Lin Cindy S-Y, Kuwabara Satoshi, Cappelen-Smith Cecilia, Burke David
Prince of Wales Medical Research Institute, University of New South Wales, Australia.
J Physiol. 2002 Jun 15;541(Pt 3):1025-39. doi: 10.1113/jphysiol.2002.017848.
This study compared directly the post-ischaemic behaviour of sensory and motor axons in the human median nerve, focusing on the excitability changes produced by ischaemia and its release and by continuous polarizing DC. The decrease in threshold during ischaemia for 13 min was greater, the post-ischaemic increase in threshold was more rapid, and the return to the pre-ischaemic excitability took longer in sensory axons. However, a transient depolarizing threshold shift developed in sensory axons a few minutes after release of ischaemia. This pattern could not be reproduced by polarizing currents designed to mimic the probable pump-induced changes in membrane potential, even though the applied currents produced greater changes in threshold. Hyperpolarizing currents of equivalent intensity produced a greater increase in threshold for motor axons than sensory axons and, in studies of threshold electrotonus using graded hyperpolarizing DC, accommodation was greater in sensory than motor axons. The post-ischaemic changes in threshold were not uniform for axons of different threshold, whether sensory or motor, the threshold increase was usually less prominent for low-threshold axons. A transient post-ischaemic depolarization could be produced in motor axons with ischaemia of 20 min duration. Greater ischaemic and post-ischaemic changes in threshold for sensory axons could reflect greater dependence on the electrogenic Na+-K+ pump to maintain resting membrane potential and/or greater extracellular K+ accumulation in ischaemic sensory axons. Inward K+ currents due to extracellular K+ accumulation would then be more likely to trigger a depolarizing shift in membrane potential, the degree of K+ accumulation and pump activity being dependent on the duration of ischaemia. In sensory axons the greater tendency to accommodate to hyperpolarizing stimuli presumably contributes to shaping their post-ischaemic behaviour but is probably insufficient to explain why their behaviour differs from that of motor axons.

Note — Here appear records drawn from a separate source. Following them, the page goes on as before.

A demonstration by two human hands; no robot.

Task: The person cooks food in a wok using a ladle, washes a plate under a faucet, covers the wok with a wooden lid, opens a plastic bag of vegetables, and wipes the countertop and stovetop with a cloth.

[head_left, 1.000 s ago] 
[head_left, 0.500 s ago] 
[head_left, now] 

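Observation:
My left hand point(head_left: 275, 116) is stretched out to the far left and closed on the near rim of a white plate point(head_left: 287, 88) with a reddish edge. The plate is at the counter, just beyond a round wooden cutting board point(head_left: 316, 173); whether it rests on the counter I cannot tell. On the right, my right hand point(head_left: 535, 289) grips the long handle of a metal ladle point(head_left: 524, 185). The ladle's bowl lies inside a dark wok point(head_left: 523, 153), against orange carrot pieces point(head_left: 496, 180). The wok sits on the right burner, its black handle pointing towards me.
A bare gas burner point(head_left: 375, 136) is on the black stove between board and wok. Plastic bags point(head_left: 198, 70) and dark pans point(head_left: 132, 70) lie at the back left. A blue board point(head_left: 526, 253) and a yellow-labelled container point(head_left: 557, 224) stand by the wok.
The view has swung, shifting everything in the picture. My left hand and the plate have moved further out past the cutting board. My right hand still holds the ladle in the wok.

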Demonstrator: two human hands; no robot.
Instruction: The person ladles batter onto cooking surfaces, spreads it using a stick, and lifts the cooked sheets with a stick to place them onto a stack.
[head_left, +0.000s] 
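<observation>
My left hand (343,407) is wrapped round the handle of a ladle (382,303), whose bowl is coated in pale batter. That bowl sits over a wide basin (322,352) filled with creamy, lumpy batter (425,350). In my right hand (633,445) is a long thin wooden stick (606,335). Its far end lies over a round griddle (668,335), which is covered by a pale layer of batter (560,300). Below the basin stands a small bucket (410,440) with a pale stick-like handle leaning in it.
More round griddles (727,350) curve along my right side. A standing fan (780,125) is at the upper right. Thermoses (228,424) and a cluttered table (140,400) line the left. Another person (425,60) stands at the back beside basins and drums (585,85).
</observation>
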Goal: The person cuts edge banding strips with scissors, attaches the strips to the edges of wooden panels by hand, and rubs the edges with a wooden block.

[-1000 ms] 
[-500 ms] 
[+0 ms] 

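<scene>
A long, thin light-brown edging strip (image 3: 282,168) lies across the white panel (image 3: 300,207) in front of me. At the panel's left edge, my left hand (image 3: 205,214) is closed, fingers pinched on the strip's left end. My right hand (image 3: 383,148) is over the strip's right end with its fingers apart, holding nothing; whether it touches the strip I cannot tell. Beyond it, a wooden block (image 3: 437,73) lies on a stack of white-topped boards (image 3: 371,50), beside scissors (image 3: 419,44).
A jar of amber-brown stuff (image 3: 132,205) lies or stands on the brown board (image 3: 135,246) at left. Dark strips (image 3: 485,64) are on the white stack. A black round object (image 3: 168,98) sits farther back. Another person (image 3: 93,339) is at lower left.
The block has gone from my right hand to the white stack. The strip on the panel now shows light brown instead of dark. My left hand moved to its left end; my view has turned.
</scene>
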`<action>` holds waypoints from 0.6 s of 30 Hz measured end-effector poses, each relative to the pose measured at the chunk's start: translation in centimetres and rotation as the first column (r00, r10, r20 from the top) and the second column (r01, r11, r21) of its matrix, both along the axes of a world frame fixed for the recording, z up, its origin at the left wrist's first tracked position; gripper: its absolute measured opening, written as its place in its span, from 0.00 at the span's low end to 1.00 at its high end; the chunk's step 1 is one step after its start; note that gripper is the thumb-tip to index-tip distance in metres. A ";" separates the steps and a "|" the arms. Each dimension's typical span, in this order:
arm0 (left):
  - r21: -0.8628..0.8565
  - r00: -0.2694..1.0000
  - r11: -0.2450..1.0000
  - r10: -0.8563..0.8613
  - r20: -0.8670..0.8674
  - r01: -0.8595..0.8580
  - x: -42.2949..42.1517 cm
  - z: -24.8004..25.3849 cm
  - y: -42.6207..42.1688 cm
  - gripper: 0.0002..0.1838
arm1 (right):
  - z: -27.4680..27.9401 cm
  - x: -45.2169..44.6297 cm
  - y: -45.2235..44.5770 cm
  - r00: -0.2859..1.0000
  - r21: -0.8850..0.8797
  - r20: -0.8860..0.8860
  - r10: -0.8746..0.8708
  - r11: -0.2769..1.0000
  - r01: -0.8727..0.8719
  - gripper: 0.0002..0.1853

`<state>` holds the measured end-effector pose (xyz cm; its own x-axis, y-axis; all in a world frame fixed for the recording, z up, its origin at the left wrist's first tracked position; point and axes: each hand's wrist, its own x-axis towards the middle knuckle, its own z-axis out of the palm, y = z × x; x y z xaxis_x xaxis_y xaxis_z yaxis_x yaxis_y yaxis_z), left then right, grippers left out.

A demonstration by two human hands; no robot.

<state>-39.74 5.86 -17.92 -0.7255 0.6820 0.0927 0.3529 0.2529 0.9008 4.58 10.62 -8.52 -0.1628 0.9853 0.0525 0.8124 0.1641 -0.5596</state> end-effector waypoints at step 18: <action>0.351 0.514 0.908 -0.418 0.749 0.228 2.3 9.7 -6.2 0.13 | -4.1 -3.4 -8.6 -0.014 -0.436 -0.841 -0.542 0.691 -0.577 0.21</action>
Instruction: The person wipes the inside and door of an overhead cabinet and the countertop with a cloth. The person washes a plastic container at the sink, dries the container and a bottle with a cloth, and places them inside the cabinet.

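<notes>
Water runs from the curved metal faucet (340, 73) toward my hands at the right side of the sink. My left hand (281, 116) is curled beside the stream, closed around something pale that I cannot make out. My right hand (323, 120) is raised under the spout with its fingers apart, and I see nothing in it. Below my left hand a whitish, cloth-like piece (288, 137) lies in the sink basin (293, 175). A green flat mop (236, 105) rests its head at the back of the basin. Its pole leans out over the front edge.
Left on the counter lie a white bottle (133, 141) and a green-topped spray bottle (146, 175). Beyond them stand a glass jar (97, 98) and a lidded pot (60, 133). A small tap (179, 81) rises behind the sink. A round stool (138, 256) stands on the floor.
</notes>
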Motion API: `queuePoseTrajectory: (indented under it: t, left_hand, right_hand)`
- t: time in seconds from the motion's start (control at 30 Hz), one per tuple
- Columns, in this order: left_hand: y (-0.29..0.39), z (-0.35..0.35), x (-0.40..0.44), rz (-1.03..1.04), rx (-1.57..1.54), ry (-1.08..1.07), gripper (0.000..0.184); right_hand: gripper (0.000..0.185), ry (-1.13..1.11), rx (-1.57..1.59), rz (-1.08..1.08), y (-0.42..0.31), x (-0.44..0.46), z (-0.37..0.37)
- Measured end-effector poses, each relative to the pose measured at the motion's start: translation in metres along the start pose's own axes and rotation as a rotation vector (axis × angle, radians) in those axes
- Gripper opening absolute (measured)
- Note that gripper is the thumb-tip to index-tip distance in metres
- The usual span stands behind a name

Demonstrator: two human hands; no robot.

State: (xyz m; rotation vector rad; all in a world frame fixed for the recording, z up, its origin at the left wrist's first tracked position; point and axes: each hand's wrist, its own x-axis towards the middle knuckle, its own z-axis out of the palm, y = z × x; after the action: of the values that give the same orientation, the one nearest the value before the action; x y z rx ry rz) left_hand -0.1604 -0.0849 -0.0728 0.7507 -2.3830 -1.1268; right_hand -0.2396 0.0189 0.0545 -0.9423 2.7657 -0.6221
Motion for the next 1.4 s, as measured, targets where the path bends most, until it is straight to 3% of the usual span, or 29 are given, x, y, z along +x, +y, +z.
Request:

本研究直接比较了人类正中神经中感觉轴突和运动轴突缺血后的行为,重点关注缺血及其解除以及持续极化直流电所产生的兴奋性变化。感觉轴突在缺血13分钟期间阈值的降低幅度更大,缺血后阈值的升高更迅速,并且恢复到缺血前的兴奋性所需时间更长。然而,缺血解除后几分钟,感觉轴突会出现短暂的去极化阈值偏移。即使施加的电流在阈值上产生了更大的变化,但旨在模拟可能由泵引起的膜电位变化的极化电流并不能重现这种模式。等效强度的超极化电流对运动轴突阈值的升高幅度大于感觉轴突,并且在使用分级超极化直流电进行的阈下电紧张研究中,感觉轴突的适应性大于运动轴突。不同阈值的轴突(无论是感觉轴突还是运动轴突)缺血后的阈值变化并不一致,低阈值轴突的阈值升高通常不太明显。持续20分钟的缺血可在运动轴突中产生短暂的缺血后去极化。感觉轴突在缺血和缺血后阈值的变化更大,这可能反映出其对生电钠钾泵维持静息膜电位的依赖性更强和/或缺血性感觉轴突中细胞外钾离子积累更多。由于细胞外钾离子积累引起的内向钾电流更有可能触发膜电位的去极化偏移,钾离子积累程度和泵活性取决于缺血持续时间。在感觉轴突中,对超极化刺激的更大适应倾向可能有助于塑造其缺血后的行为,但可能不足以解释其行为与运动轴突不同的原因。